■ Required work
Count every line below that holds "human". The answer is the number alone.
━━━━
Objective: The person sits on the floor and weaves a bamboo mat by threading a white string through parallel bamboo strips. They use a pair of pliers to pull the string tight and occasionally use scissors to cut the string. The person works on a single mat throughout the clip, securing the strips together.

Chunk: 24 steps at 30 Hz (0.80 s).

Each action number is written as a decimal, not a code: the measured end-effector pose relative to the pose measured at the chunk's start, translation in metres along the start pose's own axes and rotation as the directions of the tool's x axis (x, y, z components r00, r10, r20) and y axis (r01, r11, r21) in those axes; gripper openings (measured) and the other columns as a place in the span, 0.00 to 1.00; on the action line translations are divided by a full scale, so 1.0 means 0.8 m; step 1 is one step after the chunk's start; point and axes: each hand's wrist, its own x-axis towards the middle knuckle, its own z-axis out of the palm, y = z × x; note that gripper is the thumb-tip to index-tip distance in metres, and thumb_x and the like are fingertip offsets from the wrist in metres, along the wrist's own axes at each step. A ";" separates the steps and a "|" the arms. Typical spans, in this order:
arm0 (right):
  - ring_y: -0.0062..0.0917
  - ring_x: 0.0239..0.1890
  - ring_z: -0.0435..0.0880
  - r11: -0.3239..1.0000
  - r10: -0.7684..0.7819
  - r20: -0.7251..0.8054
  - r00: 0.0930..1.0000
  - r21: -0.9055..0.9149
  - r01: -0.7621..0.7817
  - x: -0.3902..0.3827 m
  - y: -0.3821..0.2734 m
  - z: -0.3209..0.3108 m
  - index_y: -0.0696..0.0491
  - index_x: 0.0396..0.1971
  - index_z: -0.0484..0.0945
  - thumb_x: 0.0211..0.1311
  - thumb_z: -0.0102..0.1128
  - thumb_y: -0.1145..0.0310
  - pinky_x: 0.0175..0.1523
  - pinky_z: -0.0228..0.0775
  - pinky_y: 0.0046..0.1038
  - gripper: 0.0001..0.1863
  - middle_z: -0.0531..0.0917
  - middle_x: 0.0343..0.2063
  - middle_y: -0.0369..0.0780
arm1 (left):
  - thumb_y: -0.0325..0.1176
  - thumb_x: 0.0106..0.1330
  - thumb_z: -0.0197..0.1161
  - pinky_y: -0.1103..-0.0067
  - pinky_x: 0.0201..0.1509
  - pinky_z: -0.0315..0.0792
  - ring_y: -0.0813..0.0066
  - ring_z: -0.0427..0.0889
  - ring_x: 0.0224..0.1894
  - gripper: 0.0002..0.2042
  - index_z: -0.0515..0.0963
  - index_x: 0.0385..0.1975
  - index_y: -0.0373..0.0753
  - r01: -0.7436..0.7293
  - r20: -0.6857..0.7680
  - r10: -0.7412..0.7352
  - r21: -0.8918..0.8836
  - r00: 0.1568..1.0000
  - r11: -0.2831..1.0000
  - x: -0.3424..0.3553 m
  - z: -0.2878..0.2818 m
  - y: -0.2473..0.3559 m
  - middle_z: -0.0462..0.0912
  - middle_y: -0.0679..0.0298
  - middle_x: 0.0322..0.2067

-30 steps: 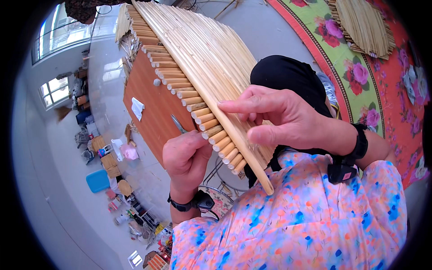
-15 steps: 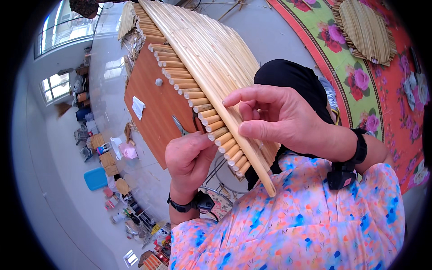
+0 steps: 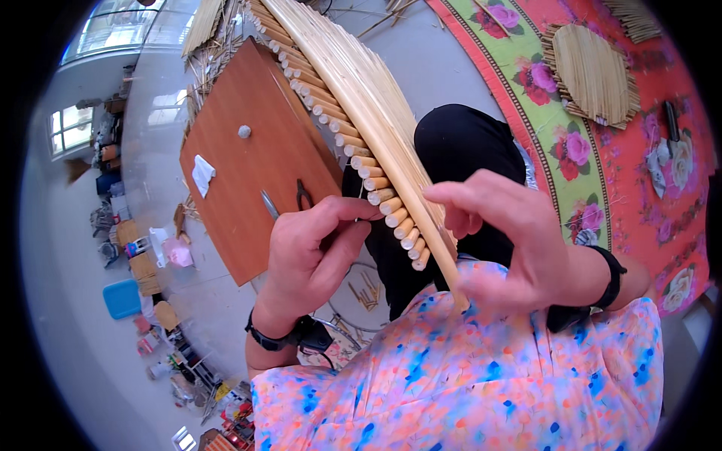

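Observation:
A panel of pale straw-coloured stalks (image 3: pixel 358 84) leans across my lap, its row of cut round ends turned to the left. One thicker pale rod (image 3: pixel 410 180) runs along that edge and slants down toward my shirt. Beside the lower stalk ends, my left hand (image 3: pixel 312 252) is closed in a pinch; whatever is between thumb and fingertips is too small to name. My right hand (image 3: pixel 519 233) hovers by the rod's lower end, fingers curved and apart, slightly blurred, with nothing visible in it.
A brown wooden table (image 3: pixel 241 173) stands left, bearing a white cloth (image 3: pixel 202 176), a small grey ball (image 3: pixel 244 131) and scissors (image 3: pixel 302 195). On the floral mat (image 3: pixel 526 98) at right lies an oval stalk piece (image 3: pixel 590 71). Clutter including a blue tray (image 3: pixel 122 299) lines the far-left wall.
The panel has tilted, showing its face more narrowly. My right hand has come off the rod and moved right and down. My left hand, still pinched, has shifted slightly left.

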 end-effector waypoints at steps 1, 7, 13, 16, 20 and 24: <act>0.29 0.26 0.77 0.996 -0.038 0.033 0.999 -0.082 0.041 -0.005 -0.006 0.000 0.62 0.51 0.72 0.44 0.72 0.57 0.31 0.71 0.25 0.36 0.75 0.28 0.42 | 0.18 0.59 0.58 0.83 0.24 0.68 0.77 0.77 0.19 0.08 0.78 0.36 0.34 -0.044 0.013 0.044 0.008 0.999 0.999 0.005 -0.001 0.002 0.79 0.62 0.20; 0.27 0.26 0.79 0.875 -0.028 -0.062 0.998 -0.483 -0.006 -0.009 -0.038 0.027 0.66 0.52 0.71 0.40 0.71 0.67 0.29 0.75 0.23 0.36 0.77 0.30 0.42 | 0.18 0.59 0.58 0.83 0.25 0.70 0.76 0.80 0.21 0.08 0.80 0.36 0.34 -0.138 0.035 0.138 -0.012 0.990 0.990 0.013 -0.003 0.001 0.81 0.61 0.23; 0.27 0.21 0.78 0.799 0.139 -0.056 0.989 -0.583 -0.145 0.003 -0.064 0.031 0.66 0.51 0.72 0.42 0.70 0.71 0.24 0.71 0.25 0.32 0.77 0.27 0.42 | 0.17 0.57 0.59 0.82 0.25 0.71 0.71 0.81 0.21 0.08 0.80 0.35 0.34 -0.265 -0.056 0.269 0.070 0.962 0.962 0.013 0.009 -0.006 0.81 0.59 0.23; 0.29 0.20 0.77 0.766 0.172 -0.073 0.982 -0.618 -0.179 0.007 -0.067 0.034 0.66 0.51 0.71 0.44 0.70 0.70 0.22 0.69 0.27 0.31 0.76 0.25 0.42 | 0.16 0.55 0.61 0.81 0.25 0.72 0.68 0.81 0.22 0.08 0.79 0.34 0.33 -0.350 -0.094 0.367 0.159 0.925 0.923 0.016 0.015 -0.007 0.81 0.58 0.23; 0.31 0.18 0.76 0.756 0.157 -0.065 0.985 -0.635 -0.162 0.008 -0.063 0.033 0.66 0.49 0.71 0.47 0.68 0.72 0.21 0.67 0.28 0.28 0.75 0.22 0.42 | 0.16 0.56 0.60 0.81 0.28 0.71 0.70 0.81 0.24 0.06 0.79 0.32 0.32 -0.359 -0.125 0.385 0.189 0.914 0.914 0.016 0.021 -0.006 0.82 0.59 0.25; 0.32 0.17 0.75 0.757 0.130 -0.057 0.990 -0.639 -0.136 0.008 -0.060 0.032 0.66 0.47 0.71 0.48 0.66 0.74 0.20 0.65 0.30 0.25 0.73 0.20 0.41 | 0.16 0.56 0.60 0.81 0.28 0.71 0.69 0.81 0.25 0.06 0.78 0.32 0.32 -0.347 -0.133 0.372 0.178 0.919 0.921 0.017 0.023 -0.004 0.82 0.58 0.25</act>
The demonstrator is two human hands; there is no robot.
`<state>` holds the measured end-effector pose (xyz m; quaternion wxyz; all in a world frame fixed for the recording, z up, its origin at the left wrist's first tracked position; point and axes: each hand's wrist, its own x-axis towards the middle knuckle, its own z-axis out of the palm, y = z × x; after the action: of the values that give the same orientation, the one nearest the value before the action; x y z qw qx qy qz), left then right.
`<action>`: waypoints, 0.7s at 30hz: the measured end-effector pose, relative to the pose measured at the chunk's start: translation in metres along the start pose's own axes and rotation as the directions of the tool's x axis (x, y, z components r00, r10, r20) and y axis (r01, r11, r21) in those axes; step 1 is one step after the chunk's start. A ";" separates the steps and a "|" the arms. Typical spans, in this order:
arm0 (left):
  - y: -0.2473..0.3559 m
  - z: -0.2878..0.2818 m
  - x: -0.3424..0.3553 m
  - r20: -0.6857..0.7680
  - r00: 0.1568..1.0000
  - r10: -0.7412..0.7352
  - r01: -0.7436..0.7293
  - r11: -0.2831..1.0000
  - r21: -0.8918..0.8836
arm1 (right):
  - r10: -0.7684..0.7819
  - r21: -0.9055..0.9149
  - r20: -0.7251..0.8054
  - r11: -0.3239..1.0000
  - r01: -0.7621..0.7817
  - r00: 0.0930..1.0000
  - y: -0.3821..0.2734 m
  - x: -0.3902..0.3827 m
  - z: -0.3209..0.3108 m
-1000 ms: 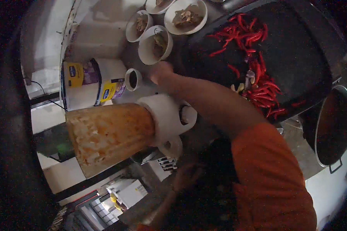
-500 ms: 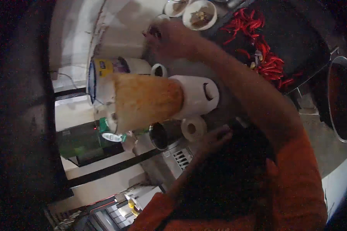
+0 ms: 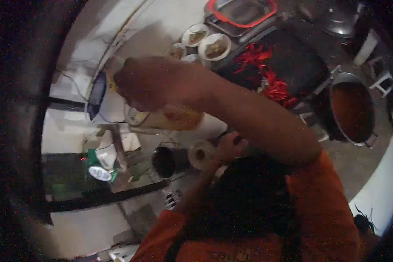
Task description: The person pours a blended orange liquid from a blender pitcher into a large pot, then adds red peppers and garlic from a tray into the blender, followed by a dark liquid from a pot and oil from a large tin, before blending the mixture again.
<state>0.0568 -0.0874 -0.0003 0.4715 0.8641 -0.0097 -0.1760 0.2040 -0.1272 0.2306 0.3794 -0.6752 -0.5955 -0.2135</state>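
A blender lies across the middle of the view, its clear jar (image 3: 183, 118) filled with an orange mixture and its white base (image 3: 212, 126) toward the right. My right hand (image 3: 146, 83) is curled over the open end of the jar. Its fingers are bent inward and blurred, and whatever they hold is hidden. Beside the blender base is my left hand (image 3: 231, 146), thumb and fingers apart, with nothing visible in it. A whitish round object with a hole (image 3: 199, 155), like a roll, sits against the left wrist.
Red chillies (image 3: 273, 85) are spread over a dark tray (image 3: 303, 59). Small bowls with food (image 3: 215, 47) stand at the back, near a red-rimmed container (image 3: 244, 24). A large pot of reddish-brown liquid (image 3: 351, 109) is at right. A dark cup (image 3: 163, 161) and green-and-white scale-like item (image 3: 101, 171) are at left.
My right hand has moved from near the bowls, left and toward me, over the jar's mouth. The view has shifted, bringing more of the pot and tray in. My left hand stays by the base.
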 end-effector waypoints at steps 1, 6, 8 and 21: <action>0.003 -0.003 0.000 0.012 1.000 0.015 -0.015 1.000 -0.010 | -0.043 0.020 -0.110 0.999 0.045 0.993 0.007 -0.008 -0.001; -0.001 -0.006 -0.001 -0.133 0.987 0.092 -0.100 0.993 -0.055 | 0.644 0.121 0.071 0.752 -0.648 0.761 0.068 -0.160 -0.057; 0.029 -0.002 0.019 -0.086 0.966 0.245 -0.235 0.966 0.105 | 0.718 -0.311 0.122 0.683 -0.661 0.685 0.134 -0.302 -0.078; 0.022 0.073 0.147 0.158 0.762 0.628 -0.622 0.642 0.448 | 0.767 -0.115 0.268 0.626 -0.771 0.583 0.154 -0.375 -0.012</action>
<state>0.1748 -0.1858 -0.0615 0.2764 0.8962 -0.3469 0.0107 0.2800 -0.3780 -0.0790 0.3465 -0.8869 -0.2954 0.0777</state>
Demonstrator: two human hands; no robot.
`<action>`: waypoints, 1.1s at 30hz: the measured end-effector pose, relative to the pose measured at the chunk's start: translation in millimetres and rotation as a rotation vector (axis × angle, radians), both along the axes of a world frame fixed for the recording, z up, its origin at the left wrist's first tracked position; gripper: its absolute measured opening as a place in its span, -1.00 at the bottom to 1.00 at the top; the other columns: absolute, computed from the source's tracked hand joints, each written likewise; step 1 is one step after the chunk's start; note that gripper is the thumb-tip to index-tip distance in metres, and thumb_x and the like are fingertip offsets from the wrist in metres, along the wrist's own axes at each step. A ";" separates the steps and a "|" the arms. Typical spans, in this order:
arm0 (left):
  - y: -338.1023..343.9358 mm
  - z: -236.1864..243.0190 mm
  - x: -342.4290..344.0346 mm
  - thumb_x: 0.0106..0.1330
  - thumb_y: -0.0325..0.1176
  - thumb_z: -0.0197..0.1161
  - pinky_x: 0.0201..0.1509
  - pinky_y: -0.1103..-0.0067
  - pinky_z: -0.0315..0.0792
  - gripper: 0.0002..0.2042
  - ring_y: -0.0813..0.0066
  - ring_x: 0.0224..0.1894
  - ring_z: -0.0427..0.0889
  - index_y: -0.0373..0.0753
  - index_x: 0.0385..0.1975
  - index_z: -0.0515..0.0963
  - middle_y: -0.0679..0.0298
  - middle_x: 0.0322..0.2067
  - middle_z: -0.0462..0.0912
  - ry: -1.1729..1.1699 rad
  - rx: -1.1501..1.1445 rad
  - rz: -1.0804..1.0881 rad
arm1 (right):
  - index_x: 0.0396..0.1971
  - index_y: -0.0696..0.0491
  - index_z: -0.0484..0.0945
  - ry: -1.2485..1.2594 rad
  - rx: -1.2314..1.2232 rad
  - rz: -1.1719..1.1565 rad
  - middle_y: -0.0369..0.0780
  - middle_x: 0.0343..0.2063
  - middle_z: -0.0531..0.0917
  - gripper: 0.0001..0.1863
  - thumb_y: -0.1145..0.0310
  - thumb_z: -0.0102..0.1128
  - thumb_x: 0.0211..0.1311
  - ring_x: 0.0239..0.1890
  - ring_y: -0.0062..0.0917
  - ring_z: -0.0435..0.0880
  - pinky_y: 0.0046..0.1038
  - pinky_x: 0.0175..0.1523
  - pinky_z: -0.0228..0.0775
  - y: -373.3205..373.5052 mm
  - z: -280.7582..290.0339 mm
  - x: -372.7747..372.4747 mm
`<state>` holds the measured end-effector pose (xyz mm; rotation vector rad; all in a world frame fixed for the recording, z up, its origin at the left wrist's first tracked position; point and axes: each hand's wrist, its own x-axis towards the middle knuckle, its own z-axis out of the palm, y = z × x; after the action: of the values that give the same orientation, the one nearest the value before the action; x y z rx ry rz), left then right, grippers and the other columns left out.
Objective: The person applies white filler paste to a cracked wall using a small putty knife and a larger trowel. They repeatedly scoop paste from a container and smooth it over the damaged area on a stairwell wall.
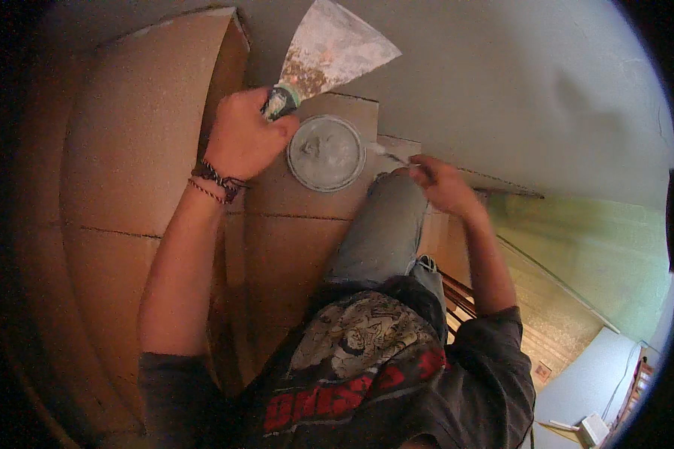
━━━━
■ Exercise result
2